Less than a fortnight from the biggest race of his life, Bradley Wiggins sounds relaxed and confident.
Speaking from Mallorca and his final training camp before the Tour de France, his voice comes clear over a slightly frayed line from the Mediterranean. He readily engages with questions on topics as diverse as team selection and choice of equipment, and sounds as excited and pleased as any of his army of supporters when discussing the results from his most recent training session.
This is not the sometimes recalcitrant Wiggins of recent memory, newly burdened with leadership and struggling to retain his identity as a man used to winning by his own efforts. Nor is it the exasperated race leader who tweaked the media’s nose after his sprint victory on the opening stage of the Tour de Romandie, demanding better questions from his interrogators. Instead, Wiggins is sincere but laid back, seemingly welcoming the opportunity to share his progress, rather than resenting the intrusion.
He remains, however, realistic. This year’s Tour will be tackled on a day-to-day basis, in the same fashion as competitive outings from his track days to the successful defence of his Criterium du Dauphine title two weeks ago; an approach galvanised by the hard won knowledge that “it can all be over in one split second,” as had been the case on stage seven of last year’s race when he arrived, as he will again this year, with victory in south east France fresh in the memory.
Wiggins will focus instead on “things that are imminent” and not concern himself, he suggests, with the final time trial in Bonneval. It’s all very well having an amazing time trial bike, he reasons, referring to an earlier reference to the wheels he had chosen for victory in the second solo test at the Dauphine, but to make use of it he must first arrive at stage nine, and later at stage nineteen.
The weight of expectation that accompanies the level of success Wiggins has enjoyed this year (victories at Paris-Nice and the Tour of Romandie to complement his second Dauphine triumph) is not a burden, he says; pressure lies in the opposite direction, fielding questions ahead of a race for which form is lacking. He contrasts his current position with that of 2010; a Tour in which his admission that he was not a realistic contender for victory came at the end of stage 14 and as a blessed relief to a rider shouldering the hopes of the newest and richest team in cycling’s top tier.

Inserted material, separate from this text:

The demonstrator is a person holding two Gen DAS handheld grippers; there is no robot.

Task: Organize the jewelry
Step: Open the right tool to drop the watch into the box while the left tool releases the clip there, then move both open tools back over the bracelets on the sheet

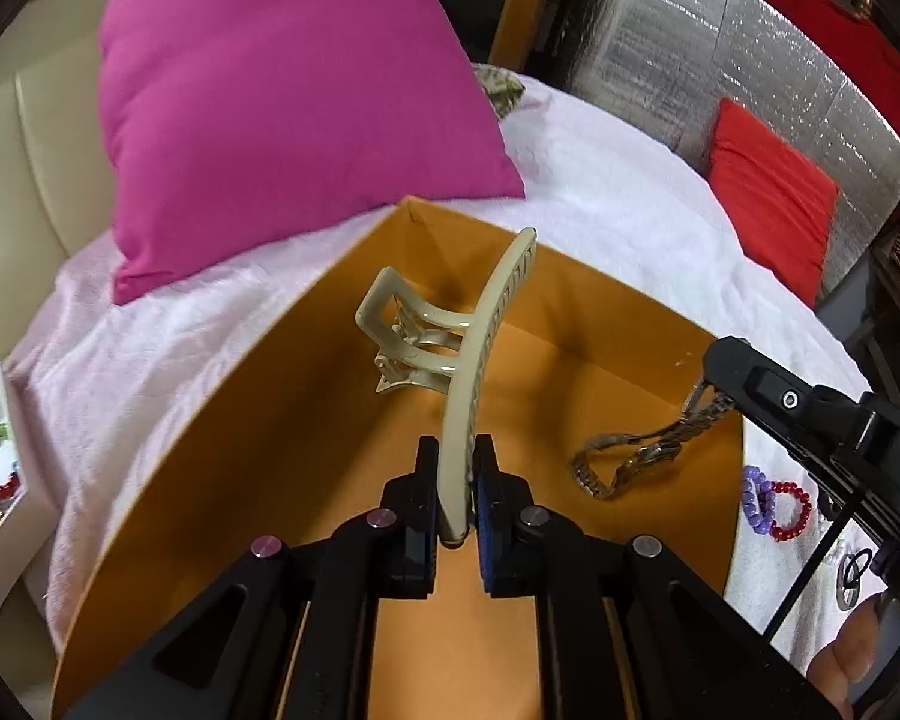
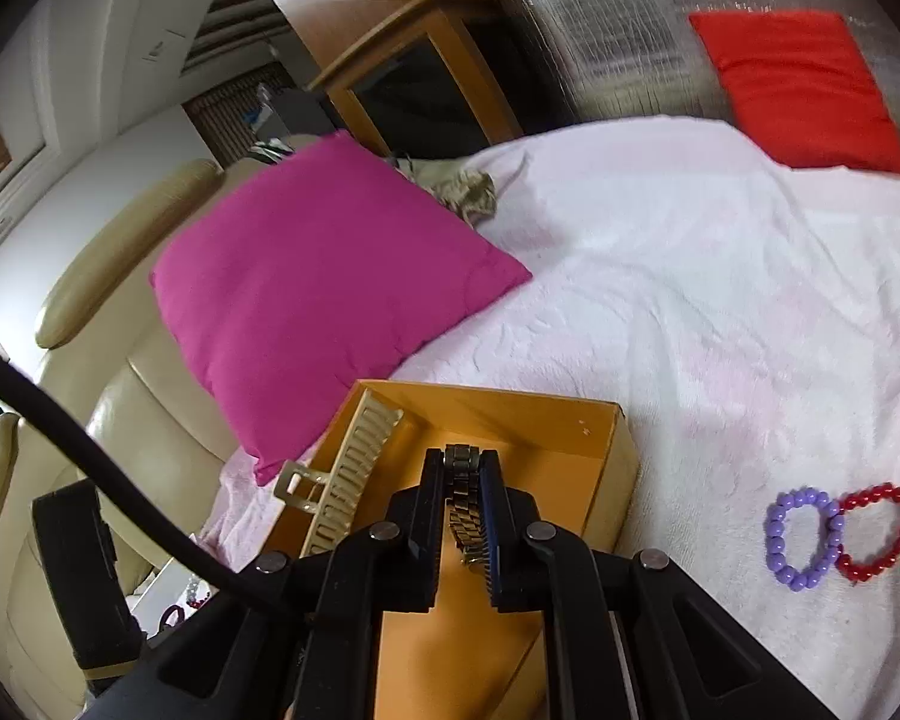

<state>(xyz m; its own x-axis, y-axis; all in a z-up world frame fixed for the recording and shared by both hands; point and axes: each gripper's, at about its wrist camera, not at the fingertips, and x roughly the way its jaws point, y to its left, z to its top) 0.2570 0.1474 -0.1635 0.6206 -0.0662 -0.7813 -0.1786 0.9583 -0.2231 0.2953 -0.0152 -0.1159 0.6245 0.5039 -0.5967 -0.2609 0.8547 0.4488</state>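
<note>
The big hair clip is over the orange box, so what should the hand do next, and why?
Probably lower it a little and open the left gripper. The beige hair clip is pinched between its fingers, already above the orange box, so letting go should drop it inside.

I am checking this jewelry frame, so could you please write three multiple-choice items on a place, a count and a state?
1. Where do the beaded bracelets lie?
A. in the orange box
B. on the pale blanket
C. on the pink pillow

2. How many are they?
A. one
B. two
C. four

3. What does the left gripper hold?
A. the cream hair claw
B. the metal watch
C. nothing

Answers: 1 B, they rest on the blanket right of the box. 2 B, one purple, one red. 3 A, its fingers clamp the hair claw over the box; the right gripper grips the watch.
</note>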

Conspicuous among Wiggins’ many achievements this season is the lightness with which he now wears the mantle of team leader, and a confidence that seems to stem from total faith in those around him. He will not have a hand in selecting the team for the biggest engagement of his career, he admits, nor does he want one. The team’s selection panel, which, he says, constantly monitors the data of each member of the team, is paid to make those decisions so he can be free to focus solely on his performance. “Everyone’s got their role within this team, and everyone fulfills that role. It’s not for me to worry in March, or April, or May, who the Tour team’s going to be. I concentrate on what I’m doing, and get the result. They will decide the strategy that we’re going to go with at the Tour, and they’ll put a team in place to go and do that. It’s a simple as that really,” he says.

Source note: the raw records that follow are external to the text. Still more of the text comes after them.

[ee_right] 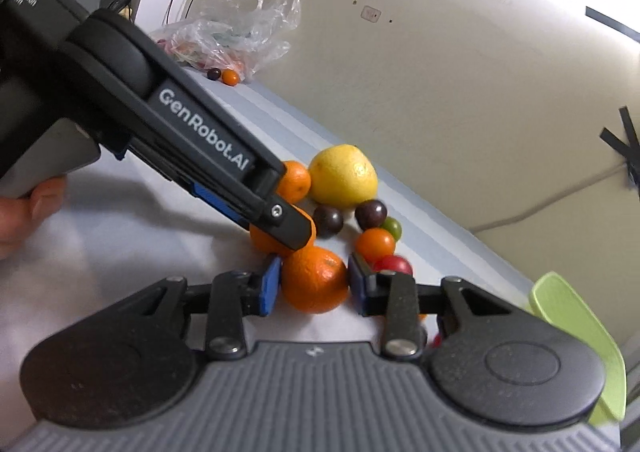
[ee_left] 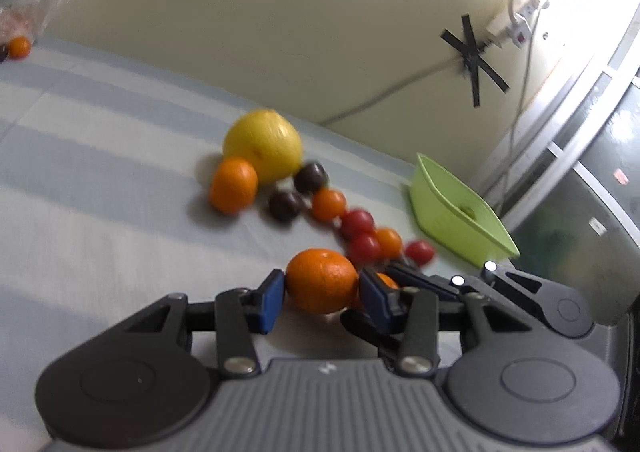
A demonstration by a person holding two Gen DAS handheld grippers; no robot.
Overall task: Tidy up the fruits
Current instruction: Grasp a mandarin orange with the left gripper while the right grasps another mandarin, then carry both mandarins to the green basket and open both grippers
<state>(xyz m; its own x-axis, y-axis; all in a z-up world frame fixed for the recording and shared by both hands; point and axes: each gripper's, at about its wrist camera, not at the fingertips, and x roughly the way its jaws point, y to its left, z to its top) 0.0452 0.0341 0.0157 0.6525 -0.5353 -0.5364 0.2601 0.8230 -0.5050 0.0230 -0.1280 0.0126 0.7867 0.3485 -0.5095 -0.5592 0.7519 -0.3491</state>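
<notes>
Showing only rightward: green tomato (ee_right: pixel 392 227) behind plums.

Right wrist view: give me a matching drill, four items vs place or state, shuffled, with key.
Items:
1. orange
2. grapefruit
3. plastic bag
4. green bin

Place or state:
A. crumpled at the far end of the table by the wall
B. at the right edge of the view
C. between the blue pads of the right tool
D. biggest fruit, yellow, behind two dark plums

Pairs: 1-C, 2-D, 3-A, 4-B
</notes>
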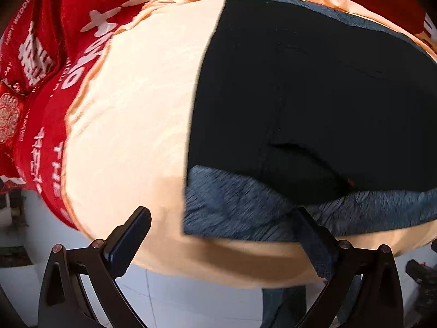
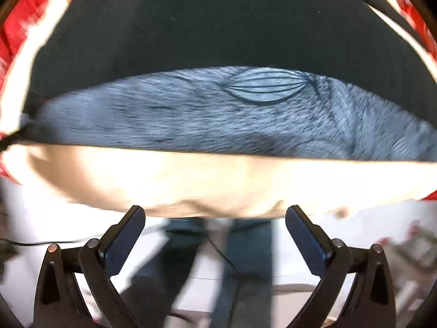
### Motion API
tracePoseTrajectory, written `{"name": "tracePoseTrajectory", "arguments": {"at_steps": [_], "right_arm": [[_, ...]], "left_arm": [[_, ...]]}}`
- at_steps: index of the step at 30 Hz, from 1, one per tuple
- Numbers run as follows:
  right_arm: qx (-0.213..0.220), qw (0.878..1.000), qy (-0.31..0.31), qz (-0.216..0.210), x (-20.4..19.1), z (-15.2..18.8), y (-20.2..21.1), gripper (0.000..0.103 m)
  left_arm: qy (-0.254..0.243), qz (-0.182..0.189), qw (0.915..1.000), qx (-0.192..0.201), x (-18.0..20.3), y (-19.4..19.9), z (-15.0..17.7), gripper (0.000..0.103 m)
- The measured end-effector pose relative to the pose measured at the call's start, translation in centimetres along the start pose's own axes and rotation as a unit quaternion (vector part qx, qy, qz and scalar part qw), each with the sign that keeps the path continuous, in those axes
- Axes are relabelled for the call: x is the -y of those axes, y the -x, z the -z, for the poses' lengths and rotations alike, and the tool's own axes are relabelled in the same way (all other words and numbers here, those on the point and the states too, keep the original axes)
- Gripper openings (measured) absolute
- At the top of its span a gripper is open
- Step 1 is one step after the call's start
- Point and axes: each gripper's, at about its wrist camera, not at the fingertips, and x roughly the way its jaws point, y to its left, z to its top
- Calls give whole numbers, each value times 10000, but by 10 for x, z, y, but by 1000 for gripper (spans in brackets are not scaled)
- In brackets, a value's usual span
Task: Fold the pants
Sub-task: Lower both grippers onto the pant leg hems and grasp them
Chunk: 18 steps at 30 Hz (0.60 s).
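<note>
Black pants point(image 1: 314, 87) with a grey-blue fleece lining point(image 1: 240, 205) lie flat on a peach cloth point(image 1: 131, 125). The lining shows along the near edge. My left gripper point(image 1: 222, 220) is open, its fingers spread at the near edge of the pants, the right finger point(image 1: 314, 240) over the lining. In the right wrist view the same pants point(image 2: 218, 27) and lining point(image 2: 218, 120) fill the upper half. My right gripper point(image 2: 215, 218) is open and empty, just short of the cloth's near edge.
The peach cloth point(image 2: 191, 180) lies over a red cover with white lettering point(image 1: 46, 63). Below the table edge are a white tiled floor point(image 1: 191, 300), the person's legs point(image 2: 245, 259) and a thin cable point(image 2: 41, 243).
</note>
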Motion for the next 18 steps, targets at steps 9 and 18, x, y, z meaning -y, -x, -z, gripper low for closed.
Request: {"name": "tracePoseTrajectory", "arguments": {"at_steps": [9, 18], "right_arm": [[140, 9452, -1745, -2756, 33, -27, -19, 73], [329, 9125, -2334, -3343, 42, -22, -29, 28]], "left_arm": [[90, 378, 9990, 239, -10, 5, -16, 103], [-62, 591, 9981, 154, 12, -14, -25, 103]]}}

Wiggins has taken a similarly hands-off attitude to evaluating the Tour’s parcours. Not until very recently, when his son arrived on a family visit to the training camp with a Tour guide bought to ease the boredom of the flight to Mallorca, had Wiggins senior encountered the stages in sequence. He has, he admits, performed a reconnaissance of the key climbs of the race, but would be unable to say on which stage they occur. To concern himself with the challenges of an individual stage too far in advance would be a distraction, he argues, and with some justification: treating each day as it comes has been a policy followed as recently as the Dauphine, and one that has now placed his entire focus on the prologue time trial in Liege.
As he enters the final stage of what he insists has been a season-long preparation for the Tour, momentum seems to be with Wiggins. Does he agree? Partly. “I think a little bit of everything really,” he says. Momentum, yes, but also maturity, learning to train to a pitch that a big success no longer requires a prolonged recovery. “All those things: self belief, the confidence of winning those races. I think it’s just building the momentum, but also the plan has always been to be good in July physically.” Victory has been a sweet but unintended consequence of preparation for the Tour, he maintains.
Wiggins has worn the national champion’s jersey with distinction, carrying the red, white, and blue bands to victory on some of the sport’s biggest stages, but he will not be at Ampleforth on Sunday (24) to defend his title. “I knew from the start of the year that this whole project was uncompromised training for the Tour de France and that included sacrificing the national road race,” he admits. A race of this nature would not be ideal preparation for a prologue time trial in the world’s biggest stage race.
Wiggins’ date with destiny is drawing near. He seems comfortable with the fact; ready to engage with the challenge, not overawed by its scale. Who knows how much may be deduced from a cross Continental phone call, or from victories in races, however prestigious, less than half as long as the one he will now try to win. But Wiggins speaks with the assurance of a man in the form of his life, and if confidence counts for anything, he will justify his place among the favourites in Liege on June 30.